What you need to do
What you return should match the material below line for line, except that no image appears in it.

Stored data

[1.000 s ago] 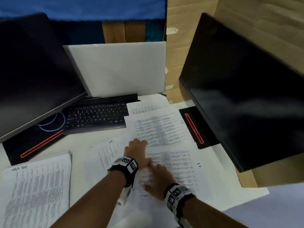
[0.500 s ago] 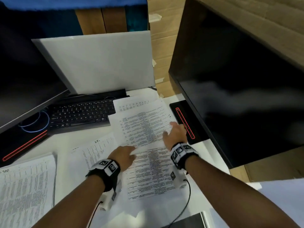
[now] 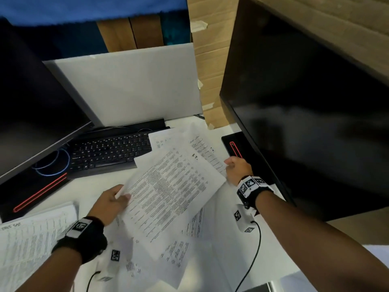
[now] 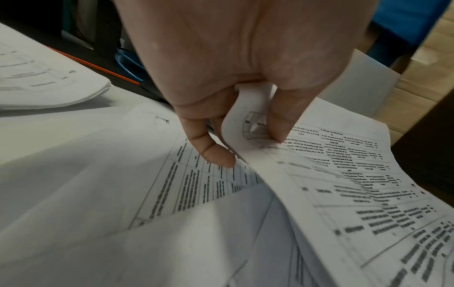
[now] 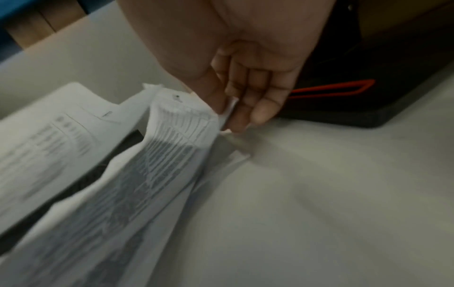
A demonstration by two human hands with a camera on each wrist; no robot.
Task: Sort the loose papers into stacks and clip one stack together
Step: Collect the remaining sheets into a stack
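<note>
Printed sheets lie scattered over the white desk (image 3: 88, 186). My left hand (image 3: 117, 199) pinches the left edge of a lifted printed sheet (image 3: 168, 186) between thumb and fingers; the left wrist view shows that sheet (image 4: 331, 174) curling up from the papers below. My right hand (image 3: 235, 171) grips the right edge of other lifted sheets (image 3: 202, 146), seen bunched in the right wrist view as sheets (image 5: 167, 145) held by thumb and fingers (image 5: 253, 101). More loose papers (image 3: 189, 239) lie flat beneath. A separate stack of papers (image 3: 27, 239) rests at the left.
A black keyboard (image 3: 109, 150) sits behind the papers, partly under them. Dark monitors stand at left (image 3: 31, 112) and right (image 3: 305, 102), each on a black base with a red line (image 3: 40, 192). A blue cable loop (image 3: 52, 165) lies on the left base. Cardboard (image 3: 210, 60) stands behind.
Both hands went from pressing flat on the papers to gripping sheet edges. The sheets have risen off the desk and tilted. My right hand moved right, toward the monitor base.
</note>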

Response
[1.000 s ago] 
[0.500 s ago] 
[now] 
[now] 
[now] 
A demonstration by two human hands with a camera on each wrist; no robot.
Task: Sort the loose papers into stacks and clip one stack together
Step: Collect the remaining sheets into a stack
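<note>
Printed sheets lie scattered over the white desk (image 3: 88, 186). My left hand (image 3: 117, 199) pinches the left edge of a lifted printed sheet (image 3: 168, 186) between thumb and fingers; the left wrist view shows that sheet (image 4: 331, 174) curling up from the papers below. My right hand (image 3: 235, 171) grips the right edge of other lifted sheets (image 3: 202, 146), seen bunched in the right wrist view as sheets (image 5: 167, 145) held by thumb and fingers (image 5: 253, 101). More loose papers (image 3: 189, 239) lie flat beneath. A separate stack of papers (image 3: 27, 239) rests at the left.
A black keyboard (image 3: 109, 150) sits behind the papers, partly under them. Dark monitors stand at left (image 3: 31, 112) and right (image 3: 305, 102), each on a black base with a red line (image 3: 40, 192). A blue cable loop (image 3: 52, 165) lies on the left base. Cardboard (image 3: 210, 60) stands behind.
Both hands went from pressing flat on the papers to gripping sheet edges. The sheets have risen off the desk and tilted. My right hand moved right, toward the monitor base.
</note>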

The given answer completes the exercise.